ERISKAY TO BARRA FERRY
I love these little roll on roll off ferries. This one takes just 40 minutes to sail between Barra and Eriskay and operates several times a day throughout the year. When the weather is good, the views are spectacular. Apart from a variety of sea birds, there is always a good chance of spotting seals, porpoises, dolphins, basking sharks and the occasional whale.
Have spent the last two weeks at home, on holiday, starting to decorate the house with a friend. We've achieved a lot and now have three rooms, including the kitchen, almost habitable. There's something very satisfying about starting with bare plaster and concrete and watching it take shape and colour.It all takes a long time though and I think it will be well into the Autumn before I'm finished. The tiler is now working regularly, but the electrician has not yet returned to wire up the cooker and shed. The TV aerial man popped in two weeks ago to decide what bits of kit he needed to make my television work and I've not seen him since. There is still a problem with the installation of the wood burning stove, which I am hoping will be finally fitted tomorrow. On the positive side, the building inspector has been and approved the general quality of the work done so far. As soon as the electricians have finished, I should get the much needed completion certificate.
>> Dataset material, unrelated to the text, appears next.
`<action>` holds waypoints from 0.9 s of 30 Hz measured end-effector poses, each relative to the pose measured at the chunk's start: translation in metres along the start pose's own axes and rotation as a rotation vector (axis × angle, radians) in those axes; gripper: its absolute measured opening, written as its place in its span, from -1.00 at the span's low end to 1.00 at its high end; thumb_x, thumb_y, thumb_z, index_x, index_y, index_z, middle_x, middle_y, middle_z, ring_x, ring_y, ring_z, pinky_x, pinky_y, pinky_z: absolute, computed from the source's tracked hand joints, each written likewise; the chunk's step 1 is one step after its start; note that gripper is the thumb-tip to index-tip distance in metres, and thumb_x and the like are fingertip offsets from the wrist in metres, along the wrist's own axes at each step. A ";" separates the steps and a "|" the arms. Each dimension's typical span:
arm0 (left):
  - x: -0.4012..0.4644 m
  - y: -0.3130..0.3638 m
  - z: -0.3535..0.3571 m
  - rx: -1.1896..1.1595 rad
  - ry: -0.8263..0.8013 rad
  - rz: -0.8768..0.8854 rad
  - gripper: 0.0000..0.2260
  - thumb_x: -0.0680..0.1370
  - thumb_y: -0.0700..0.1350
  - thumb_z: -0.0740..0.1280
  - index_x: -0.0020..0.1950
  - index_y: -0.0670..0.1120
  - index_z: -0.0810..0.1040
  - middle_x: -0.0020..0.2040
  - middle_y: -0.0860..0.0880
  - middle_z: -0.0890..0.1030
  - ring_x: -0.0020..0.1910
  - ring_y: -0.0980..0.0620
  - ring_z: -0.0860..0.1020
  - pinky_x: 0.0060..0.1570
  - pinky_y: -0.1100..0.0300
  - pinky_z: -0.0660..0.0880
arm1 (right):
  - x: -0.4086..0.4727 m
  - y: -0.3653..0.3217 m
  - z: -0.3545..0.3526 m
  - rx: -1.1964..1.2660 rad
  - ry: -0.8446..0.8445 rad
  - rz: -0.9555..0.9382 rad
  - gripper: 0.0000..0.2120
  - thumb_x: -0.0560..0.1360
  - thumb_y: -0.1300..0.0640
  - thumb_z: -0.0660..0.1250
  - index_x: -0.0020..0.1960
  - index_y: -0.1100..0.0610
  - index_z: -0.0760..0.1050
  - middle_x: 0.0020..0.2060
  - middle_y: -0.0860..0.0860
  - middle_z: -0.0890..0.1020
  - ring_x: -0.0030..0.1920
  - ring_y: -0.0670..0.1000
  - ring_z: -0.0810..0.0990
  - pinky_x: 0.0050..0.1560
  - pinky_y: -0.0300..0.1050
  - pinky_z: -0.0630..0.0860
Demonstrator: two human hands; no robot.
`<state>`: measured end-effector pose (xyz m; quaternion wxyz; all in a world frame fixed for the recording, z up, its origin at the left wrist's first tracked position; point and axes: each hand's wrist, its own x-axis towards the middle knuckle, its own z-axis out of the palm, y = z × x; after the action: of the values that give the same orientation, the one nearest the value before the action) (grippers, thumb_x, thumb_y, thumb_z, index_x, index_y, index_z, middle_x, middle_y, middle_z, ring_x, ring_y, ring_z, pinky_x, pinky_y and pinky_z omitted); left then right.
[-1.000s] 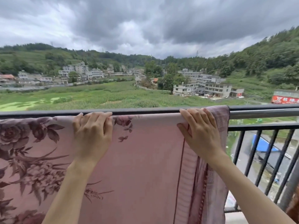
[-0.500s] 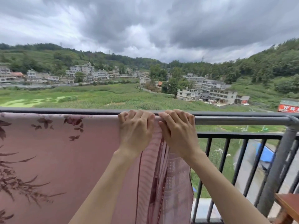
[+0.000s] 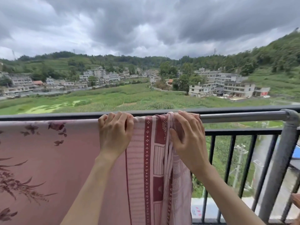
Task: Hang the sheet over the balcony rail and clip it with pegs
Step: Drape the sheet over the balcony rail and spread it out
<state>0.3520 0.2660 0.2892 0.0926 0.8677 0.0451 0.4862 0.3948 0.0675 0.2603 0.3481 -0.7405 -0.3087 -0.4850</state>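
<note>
The pink sheet [image 3: 65, 159] hangs over the grey balcony rail [image 3: 243, 116], draped down the near side and covering the rail from the picture's left edge to just short of the rail's corner fitting [image 3: 291, 117]; its flowered field lies far from that fitting, and its striped, patterned border [image 3: 151, 159] hangs nearest it, bunched into vertical folds at the very edge. There are no containers in view. Against the picture half a second ago, the two hands have drawn apart along the rail: then they sat knuckle to knuckle, now a band of border cloth shows between them, and the sheet's edge sits closer to the corner fitting than it did. The left hand [image 3: 115, 135] rests on the rail top with its back to the camera, fingers [image 3: 113, 116] curled over the rail and pressing the sheet onto it, forearm rising straight from below. The right hand [image 3: 188, 140], on the side toward the fitting, lies over the bunched edge of the sheet, its fingertips hooked over the rail top and its thumb [image 3: 174, 135] pressed into the folds, so that it grips the cloth; its forearm comes in slantwise from the lower right. Behind the rail stand dark vertical balusters [image 3: 230, 159].
</note>
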 end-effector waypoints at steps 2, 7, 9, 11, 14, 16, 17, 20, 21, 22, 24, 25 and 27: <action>-0.001 -0.001 -0.001 0.002 0.017 -0.001 -0.64 0.54 0.03 -0.03 -0.14 0.02 0.54 -0.14 0.06 0.61 -0.11 -0.02 0.48 0.03 0.14 0.12 | -0.009 -0.011 -0.011 0.235 0.061 0.153 -0.62 0.45 0.04 0.34 0.22 0.14 0.40 0.15 -0.04 0.48 0.21 -0.14 0.41 0.33 -0.28 0.28; -0.001 -0.001 0.001 0.009 0.023 -0.004 -0.65 0.55 0.02 -0.02 -0.14 -0.01 0.55 -0.14 0.03 0.62 -0.12 -0.05 0.49 0.03 0.12 0.13 | 0.000 -0.019 -0.030 0.426 -0.011 0.733 -0.47 0.41 -0.06 0.39 0.26 0.13 0.31 0.01 -0.01 0.51 0.04 -0.07 0.51 0.09 -0.24 0.45; -0.001 0.000 0.001 0.015 0.025 -0.006 -0.64 0.54 0.02 -0.02 -0.14 -0.01 0.56 -0.14 0.02 0.62 -0.11 -0.05 0.49 0.04 0.11 0.13 | 0.007 -0.018 -0.034 0.498 -0.049 0.852 -0.48 0.42 -0.08 0.38 0.24 0.16 0.32 -0.08 -0.01 0.55 -0.04 -0.01 0.56 0.02 -0.09 0.52; -0.001 -0.001 0.002 0.015 0.021 -0.016 -0.63 0.54 0.02 -0.03 -0.14 -0.02 0.56 -0.13 0.01 0.62 -0.10 -0.05 0.49 0.05 0.11 0.13 | 0.013 -0.012 -0.035 0.490 -0.127 0.916 -0.59 0.44 -0.08 0.37 0.10 0.21 0.43 -0.12 0.05 0.60 -0.10 0.02 0.59 0.01 0.04 0.56; -0.001 -0.001 0.002 0.022 0.019 -0.019 -0.62 0.54 0.03 -0.04 -0.14 -0.03 0.55 -0.12 0.01 0.62 -0.09 -0.05 0.49 0.06 0.11 0.12 | 0.017 -0.004 -0.037 0.545 -0.259 0.924 -0.62 0.51 -0.03 0.31 -0.10 0.33 0.56 -0.25 0.21 0.60 -0.25 0.14 0.52 -0.02 0.26 0.54; 0.000 0.000 0.001 0.015 0.013 -0.019 -0.62 0.54 0.03 -0.04 -0.14 -0.02 0.55 -0.13 0.01 0.61 -0.09 -0.05 0.48 0.06 0.11 0.12 | 0.028 0.003 -0.048 0.609 -0.195 0.881 -0.64 0.55 0.01 0.25 -0.10 0.32 0.55 -0.28 0.16 0.50 -0.24 0.12 0.44 -0.13 0.14 0.46; -0.001 0.000 0.001 0.005 0.014 -0.021 -0.62 0.54 0.03 -0.04 -0.14 -0.01 0.55 -0.13 0.01 0.61 -0.09 -0.04 0.48 0.05 0.11 0.12 | 0.036 0.009 -0.057 0.621 -0.126 0.871 -0.65 0.56 0.00 0.22 -0.13 0.30 0.51 -0.30 0.14 0.45 -0.22 0.10 0.40 -0.15 0.08 0.38; -0.002 0.000 0.001 -0.006 0.021 -0.021 -0.63 0.53 0.03 -0.04 -0.15 0.00 0.54 -0.14 0.02 0.61 -0.10 -0.03 0.47 0.03 0.12 0.12 | 0.053 0.041 -0.083 0.654 0.167 0.977 -0.71 0.57 -0.03 0.18 -0.27 0.08 0.42 -0.38 0.04 0.35 -0.17 0.07 0.34 -0.13 0.01 0.31; -0.001 0.001 0.001 -0.002 0.021 -0.031 -0.62 0.53 0.03 -0.05 -0.15 -0.01 0.55 -0.14 0.01 0.61 -0.10 -0.04 0.47 0.04 0.11 0.12 | 0.053 0.050 -0.088 0.654 0.233 0.998 -0.70 0.57 -0.03 0.17 -0.29 0.05 0.41 -0.39 0.01 0.33 -0.16 0.06 0.33 -0.12 0.00 0.31; 0.000 0.003 0.002 0.004 0.016 -0.049 -0.61 0.52 0.03 -0.06 -0.16 -0.02 0.55 -0.13 0.00 0.62 -0.09 -0.04 0.47 0.05 0.11 0.11 | 0.051 0.054 -0.089 0.628 0.275 1.005 -0.70 0.58 -0.02 0.16 -0.29 0.05 0.43 -0.39 0.00 0.33 -0.17 0.06 0.33 -0.12 -0.01 0.31; 0.002 0.011 0.004 0.016 -0.012 -0.105 -0.59 0.52 0.03 -0.05 -0.14 -0.05 0.58 -0.09 -0.03 0.63 -0.05 -0.07 0.48 0.09 0.09 0.10 | 0.044 0.055 -0.086 0.620 0.315 1.002 -0.73 0.60 0.01 0.14 -0.24 0.02 0.45 -0.37 -0.04 0.40 -0.22 0.07 0.39 -0.12 -0.03 0.40; 0.003 0.016 0.004 0.013 -0.027 -0.124 -0.59 0.53 0.02 -0.03 -0.12 -0.07 0.59 -0.06 -0.05 0.64 -0.02 -0.09 0.48 0.12 0.08 0.09 | 0.041 0.055 -0.083 0.653 0.312 1.013 -0.74 0.60 0.02 0.14 -0.23 0.02 0.45 -0.37 -0.04 0.44 -0.25 0.05 0.44 -0.14 -0.02 0.44; 0.004 0.032 0.002 -0.036 -0.039 -0.087 -0.64 0.55 -0.01 0.02 -0.05 -0.09 0.59 0.01 -0.08 0.63 0.02 -0.09 0.50 0.18 0.06 0.10 | 0.038 0.053 -0.080 0.738 0.254 1.053 -0.72 0.57 -0.03 0.20 -0.26 0.08 0.41 -0.38 0.00 0.45 -0.31 0.02 0.45 -0.21 -0.04 0.44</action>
<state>0.3558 0.2347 0.2981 0.1302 0.8725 0.0720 0.4654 0.4097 -0.0238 0.3074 0.8038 -0.5616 -0.0076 -0.1959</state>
The house access track, which is about 120 yards long, is in appalling condition, having had little or no maintenance for many years. Any vehicle coming to the house, including my own, is in dire danger of having its sump and exhaust pipe ripped off because of holes, ruts, dips and slopes. Trying to get from the public road to the house is like negotiating a minefield and I wince every time I manage to hit an unseen rock. Can't bring myself to take a look at the underside of the car. In winter, the track is largely under water and the car has to swim through. Last year, I bought fifteen tons of roadstone from the local quarry in an attempt to patch the road and avoid the day when it would finally have to be rebuilt. Unfortunately, all my efforts with a wheelbarrow, and those of friends recruited to the chain gang, have had little effect. Three builder's lorries a day for the last six months, and the odd passing oil tanker, have now made the track almost impassable. After much keening, wailing and knashing of teeth, I've decided to have the track relaid professionally. When the last tradesman leaves, waving his handkerchief and with a tear in his eye, the road contractor is going to arrive to re lay the track and improve the drainage at the front of the croft. That work should be done before the end of the summer and is likely to ensure that I have to continue working full time until I'm about 78. So much for plans to wander round the ranch doing little but waving a shepherd's crook and tending the sheep. Still, mustn't grumble.
The recent wonderful weather has produced an explosion of flowers on the croft. Swathes of cotton grass appeared almost overnight at the front of the house and look wonderful swaying in the wind. Down towards the loch, the thrift has just finished flowering on the rock face, but there are now dozens of spotted orchids in full bloom on the slope at the West end of the croft. There are lots of as yet unidentified tiny yellow and blue flowers and I'm hoping to find the carnivorous sundew in the bog in the next week or two. These are amazing plants, like venus fly traps, which trap and digest small insects. There were thousands of them last year, so I'm hoping for a repeat performance this summer.
A former colleague from the South is coming to stay for a couple of days from tomorrow. He's a keen birdwatcher and is currently visiting North Uist, searching for a Snowy Owl, which is preening and displaying itself on fenceposts in Grenitote village, even as we speak. This bird, and another Snowy Owl, have been regular visitors in recent years and there is some hope that they will settle down together and breed here. Someone, presumably, has worked out that they are male and female, otherwise it's going to be a long wait. I have been chasing round the Hebrides for the last two years looking to see a Snowy Owl, but it's always flown away by the time I get there and I still haven't seen one in the flesh. Can't spare the time to go to Uist just now, but will be working there in a couple of weeks, so maybe it will wait for me.
Incidentally, the RSPB have set up an Eagle Watch for members at a small quarry in Griminish, North Uist. They have powerful telescopes focussed on the nest of a pair of Golden Eagles about half a mile away. The watch is being made available every Thursday evening from May 15, until any chicks have fledged and flown. For further details, contact Jamie Boyle, RSPB warden, on 01876 560287, or at Jamie.Boyle@rspb.org.uk.
There are currently about twenty sheep and lambs being grazed at the back of the house and consequently, an increase in ravens searching opportunistically for casualties. My neighbour, who owns the sheep, has brought round a carcass of lamb, produced on this croft, which is now nestling coldly in the freezer. This is payment for the grazing and as I try not to eat too much meat, is likely to last a while.